The compute-optimal data:param ratio is determined empirically:
optimal_tokens = target_param_data_ratio × scaling_params
# scaling_params = transformer_matrices + lm_head parameters
Default: target_param_data_ratio = 10.5 Why 10.5? Derived from scaling laws experiments (see runs/scaling_laws.sh). This differs from Chinchilla (20:1) because:
  • Smaller models benefit from more data per parameter
  • Different architecture (sliding windows, value embeddings)
  • Empirically optimal for nanochat’s parameter count range

Parameter Counting

Only certain parameters count toward the scaling ratio:
scaling_params = (
    transformer_matrices +  # Q, K, V, O, MLP weights
    lm_head                 # output projection
)
# Excluded: embeddings, value_embeds, scalars
This gives cleaner scaling laws (see dev/LOG.md Jan 27, 2026).

Scaling Law 2: Optimal Batch Size

Follows the Power Lines paper (arXiv:2505.13738):
B_opt = B_ref × (D / D_ref)^0.383
Where:
  • B_ref = 524,288 tokens (optimal batch size at d12)
  • D_ref = optimal training tokens for d12
  • D = optimal training tokens for current depth
The exponent 0.383 means:
  • Doubling training tokens → 1.3× larger batch size
  • 10× more tokens → 2.4× larger batch size
Result is rounded to nearest power of 2 for efficiency.

Why This Matters

Using too small a batch size:
  • Wastes wall-clock time (more iterations needed)
  • Hurts convergence (noisy gradients)
Using too large a batch size:
  • Hurts generalization (“generalization gap”)
  • Wastes compute (diminishing returns)
The optimal batch size balances these trade-offs.

Scaling Law 3: Learning Rate Scaling

When batch size changes, learning rates scale as:
lr_scale = √(B / B_ref)
This follows standard AdamW scaling (and assumed for Muon). Example: If batch size doubles from 524K to 1M tokens, LRs increase by √2 ≈ 1.41×. Why square root?
  • SGD: Linear scaling (lr ∝ B)
  • AdamW: Square root scaling (lr ∝ √B)
  • Muon: Assumed same as AdamW (not studied carefully)

Scaling Law 4: Weight Decay Scaling

Follows the T_epoch framework (arXiv:2405.13698):
λ = λ_ref × √(B / B_ref) × (D_ref / D)
Where T_epoch = B / (η · λ · D) is kept constant. Intuition: As you train longer (larger D), you need less regularization (smaller λ).
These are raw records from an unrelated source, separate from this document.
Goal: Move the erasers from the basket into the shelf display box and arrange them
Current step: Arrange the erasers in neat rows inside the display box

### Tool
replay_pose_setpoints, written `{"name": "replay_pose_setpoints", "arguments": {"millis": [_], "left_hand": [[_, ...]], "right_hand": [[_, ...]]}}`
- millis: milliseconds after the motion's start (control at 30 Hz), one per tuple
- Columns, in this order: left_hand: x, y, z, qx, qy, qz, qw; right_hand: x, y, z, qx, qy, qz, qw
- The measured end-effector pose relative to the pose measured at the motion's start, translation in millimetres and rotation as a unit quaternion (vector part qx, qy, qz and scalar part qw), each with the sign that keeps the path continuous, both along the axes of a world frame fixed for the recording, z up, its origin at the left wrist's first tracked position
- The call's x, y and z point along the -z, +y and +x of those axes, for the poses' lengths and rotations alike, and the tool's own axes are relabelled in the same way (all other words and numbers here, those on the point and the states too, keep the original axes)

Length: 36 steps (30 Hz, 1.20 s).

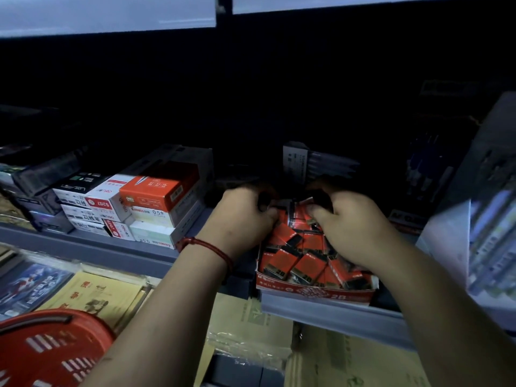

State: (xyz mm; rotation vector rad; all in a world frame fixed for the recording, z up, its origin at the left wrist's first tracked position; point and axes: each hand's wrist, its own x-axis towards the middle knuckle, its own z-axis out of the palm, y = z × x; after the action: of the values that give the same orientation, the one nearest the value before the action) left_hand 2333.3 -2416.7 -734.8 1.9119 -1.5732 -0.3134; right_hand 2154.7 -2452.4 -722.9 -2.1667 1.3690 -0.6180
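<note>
My left hand (243,216) and right hand (346,224) curl among the red-and-black wrapped erasers (296,255) in the red cardboard display box (315,295); I cannot tell what they pinch.

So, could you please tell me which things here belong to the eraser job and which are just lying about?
Job: erasers, the box holding them, basket, left hand and right hand among the erasers.
Lying about: stationery boxes, booklets, carton.
</note>
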Motion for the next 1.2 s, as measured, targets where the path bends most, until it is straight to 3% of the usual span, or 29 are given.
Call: {"name": "replay_pose_setpoints", "arguments": {"millis": [167, 433, 600, 700, 900, 1033, 1200], "left_hand": [[-6, -3, -9, -0.022, 0.039, 0.017, 0.999], [-15, -16, -13, -0.075, 0.093, 0.142, 0.983], [-13, -20, -12, -0.066, 0.145, 0.166, 0.973], [-13, -24, -15, -0.064, 0.120, 0.187, 0.973], [-10, -27, -27, -0.047, -0.033, 0.187, 0.981], [-11, -21, -19, -0.070, 0.104, 0.162, 0.979], [-5, -9, -1, -0.070, 0.290, 0.113, 0.948]], "right_hand": [[-2, 0, 2, 0.005, 0.012, -0.002, 1.000], [0, -1, 1, -0.008, 0.006, -0.008, 1.000], [0, -1, 1, -0.003, 0.015, -0.019, 1.000], [3, -3, 0, -0.001, 0.012, -0.019, 1.000], [5, -4, -1, -0.017, -0.024, -0.023, 0.999], [4, -4, -2, -0.022, -0.032, -0.022, 0.999], [5, -6, -3, -0.016, -0.035, -0.007, 0.999]]}}
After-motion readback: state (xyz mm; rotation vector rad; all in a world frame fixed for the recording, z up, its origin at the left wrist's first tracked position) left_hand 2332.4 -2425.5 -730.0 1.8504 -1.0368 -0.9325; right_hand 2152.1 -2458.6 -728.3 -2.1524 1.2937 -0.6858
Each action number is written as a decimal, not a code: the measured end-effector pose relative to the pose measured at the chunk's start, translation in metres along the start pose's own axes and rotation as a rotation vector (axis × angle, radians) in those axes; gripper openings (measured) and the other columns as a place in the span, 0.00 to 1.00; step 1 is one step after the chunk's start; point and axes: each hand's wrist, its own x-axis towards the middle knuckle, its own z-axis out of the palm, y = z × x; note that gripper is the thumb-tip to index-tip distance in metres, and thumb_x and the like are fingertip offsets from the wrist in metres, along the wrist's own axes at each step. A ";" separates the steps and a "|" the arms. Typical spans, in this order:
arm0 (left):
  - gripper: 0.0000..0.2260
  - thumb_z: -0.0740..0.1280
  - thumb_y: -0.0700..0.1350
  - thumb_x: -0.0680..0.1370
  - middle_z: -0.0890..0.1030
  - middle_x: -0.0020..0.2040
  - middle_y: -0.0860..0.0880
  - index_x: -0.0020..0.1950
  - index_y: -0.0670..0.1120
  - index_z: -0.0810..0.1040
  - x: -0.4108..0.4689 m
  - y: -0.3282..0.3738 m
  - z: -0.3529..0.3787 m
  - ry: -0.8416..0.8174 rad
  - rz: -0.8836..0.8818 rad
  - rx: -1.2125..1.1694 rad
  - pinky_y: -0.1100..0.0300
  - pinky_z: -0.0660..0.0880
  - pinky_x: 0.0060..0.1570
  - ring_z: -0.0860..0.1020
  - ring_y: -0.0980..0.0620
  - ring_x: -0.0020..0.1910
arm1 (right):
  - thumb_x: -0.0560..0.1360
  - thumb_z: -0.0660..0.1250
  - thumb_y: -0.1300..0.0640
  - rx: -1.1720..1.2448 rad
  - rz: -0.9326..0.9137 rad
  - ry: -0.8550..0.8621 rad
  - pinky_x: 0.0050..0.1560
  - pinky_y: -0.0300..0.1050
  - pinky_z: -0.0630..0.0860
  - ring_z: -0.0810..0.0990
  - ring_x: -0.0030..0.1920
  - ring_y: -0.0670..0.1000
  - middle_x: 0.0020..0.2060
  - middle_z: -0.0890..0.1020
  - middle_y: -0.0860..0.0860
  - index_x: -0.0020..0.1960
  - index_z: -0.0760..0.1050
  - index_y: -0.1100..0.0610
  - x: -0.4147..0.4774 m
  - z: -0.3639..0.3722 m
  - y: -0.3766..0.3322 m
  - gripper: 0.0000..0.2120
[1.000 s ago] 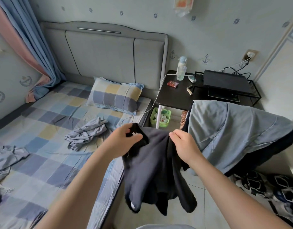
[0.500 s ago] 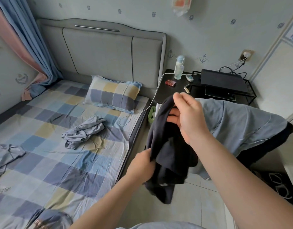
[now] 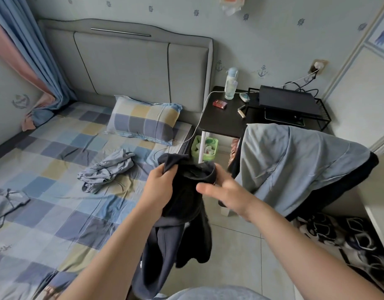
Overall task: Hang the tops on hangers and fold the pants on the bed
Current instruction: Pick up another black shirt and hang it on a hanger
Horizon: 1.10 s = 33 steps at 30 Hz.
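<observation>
- Head view, far to the left of the left hand (image 3: 158, 189): a rumpled grey-blue garment (image 3: 7, 202) lies on the checked bed (image 3: 56, 213), cut by the frame's edge.
- Nearer, up and left of that hand, a second crumpled grey-blue garment (image 3: 106, 169) lies on the bed, apart from the first.
- Beyond it, a checked pillow (image 3: 143, 120) rests against the padded headboard (image 3: 121, 61).
- The left hand is clenched on the top of the dark garment (image 3: 184, 198), with a bunch of fabric sticking up above the knuckles.
- The dark garment is held up in the air between the two hands; its lower part hangs down over the floor tiles (image 3: 241, 267) just beside the bed's edge, not touching the mattress.
- The right hand (image 3: 228, 193) is at the garment's right side, thumb spread clear of the cloth and fingers reaching up along its rim; it is blurred, and I cannot tell whether the fingers hold the fabric.
- Past both hands stands a green basket (image 3: 205, 148) under a dark worktop (image 3: 221, 120), which carries a clear bottle (image 3: 230, 85) and a small red box (image 3: 219, 103).
- Right of the right hand, a light blue cloth (image 3: 295, 165) is draped over a dark chair (image 3: 342, 191).
</observation>
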 end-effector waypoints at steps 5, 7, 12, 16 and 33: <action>0.10 0.62 0.44 0.83 0.85 0.48 0.40 0.51 0.43 0.83 -0.005 0.010 -0.002 -0.123 -0.044 -0.080 0.42 0.79 0.57 0.83 0.37 0.52 | 0.75 0.74 0.52 0.022 0.073 0.063 0.64 0.55 0.77 0.80 0.59 0.47 0.58 0.84 0.48 0.61 0.77 0.45 0.003 0.015 0.023 0.16; 0.11 0.64 0.47 0.83 0.85 0.49 0.39 0.53 0.43 0.83 -0.003 0.012 -0.007 -0.169 -0.066 -0.060 0.40 0.78 0.58 0.83 0.36 0.53 | 0.78 0.70 0.53 0.076 0.066 0.092 0.60 0.56 0.80 0.81 0.59 0.50 0.59 0.83 0.50 0.61 0.77 0.46 0.006 0.011 0.018 0.12; 0.12 0.68 0.51 0.80 0.86 0.49 0.41 0.56 0.45 0.84 0.007 0.016 -0.023 -0.182 -0.101 -0.044 0.48 0.81 0.53 0.85 0.41 0.49 | 0.82 0.63 0.55 0.096 -0.004 0.222 0.48 0.50 0.84 0.85 0.52 0.52 0.51 0.85 0.54 0.55 0.79 0.57 0.009 -0.009 -0.005 0.09; 0.09 0.69 0.50 0.80 0.86 0.45 0.42 0.49 0.45 0.85 0.024 0.007 -0.034 -0.061 -0.114 -0.052 0.50 0.80 0.48 0.84 0.43 0.43 | 0.82 0.63 0.53 0.071 -0.061 0.271 0.35 0.49 0.83 0.85 0.44 0.53 0.42 0.84 0.53 0.46 0.80 0.54 0.007 -0.021 -0.020 0.10; 0.16 0.73 0.36 0.73 0.84 0.47 0.58 0.54 0.54 0.77 0.027 -0.064 0.035 -0.443 0.195 0.329 0.67 0.75 0.47 0.81 0.61 0.48 | 0.82 0.61 0.52 0.324 -0.232 0.311 0.34 0.47 0.80 0.85 0.37 0.50 0.36 0.85 0.50 0.47 0.79 0.57 0.011 -0.046 -0.083 0.12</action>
Example:
  • d12: λ = 0.2
  • d20 (2.5× more tokens): λ ≈ 0.08

Reference Model (d12)

All scaling is anchored to depth=12:
D_REF = target_param_data_ratio × get_scaling_params(d12_model)
B_REF = 524_288  # 2^19 tokens
Hyperparameters are tuned at d12, then transferred via scaling laws.

Running Scaling Laws Experiments

The runs/scaling_laws.sh script trains models at different depths and FLOP budgets:
# Edit these arrays in scaling_laws.sh
FLOPS_BUDGETS=(1e18 2.15e18 4.64e18 1e19)
DEPTHS=(8 10 12 14 16 18 20)

# Run the sweep
./runs/scaling_laws.sh
For each (FLOP budget, depth) pair:
  1. Train: --target-flops=$flops --depth=$d
  2. Evaluate: Validation loss and CORE metric
  3. Log: Results saved to CSV

Output

Results saved to $NANOCHAT_BASE_DIR/scaling_laws_results_${LABEL}/results.csv:
flops_budget,depth,model_dim,params_total,num_iterations,val_bpb,core_score,train_time_sec
1e18,8,512,45000000,1200,2.156,0.234,1800
1e18,12,768,103000000,800,2.089,0.267,1950
...

Analysis

Plot validation loss vs FLOPs for different depths:
import pandas as pd
import matplotlib.pyplot as plt

df = pd.read_csv("results.csv")

for depth in df['depth'].unique():
    subset = df[df['depth'] == depth]
    plt.plot(subset['flops_budget'], subset['val_bpb'], 
             marker='o', label=f'd={depth}')

plt.xscale('log')
plt.xlabel('Compute Budget (FLOPs)')
plt.ylabel('Validation Loss (bits/byte)')
plt.legend()
plt.show()
Expected result: Compute-optimal frontier where each FLOP budget has an optimal depth.

Compute-Optimal Training

The goal: For a fixed compute budget (FLOPs), find the optimal (model_size, training_tokens) pair.

Fixed FLOPs Constraint

FLOPs = model_size × training_tokens × C
# where C ≈ 6 (forward pass) + 2× backprop ≈ 20 FLOPs/param/token
For fixed FLOPs:
  • Larger model + fewer tokens
  • Smaller model + more tokens
These are equivalent in compute but have different loss!

Chinchilla vs Nanochat

Chinchilla (DeepMind, 2022):
  • Ratio: 20 tokens per parameter
  • Example: 10B params → 200B tokens
Nanochat:
  • Ratio: 10.5 tokens per parameter
  • Example: 100M params → 1B tokens
Why the difference?
  • Chinchilla studied 400M-70B param models
  • Nanochat studies 30M-600M param models
  • Smaller models benefit from more parameters per token (less data needed to amortize params)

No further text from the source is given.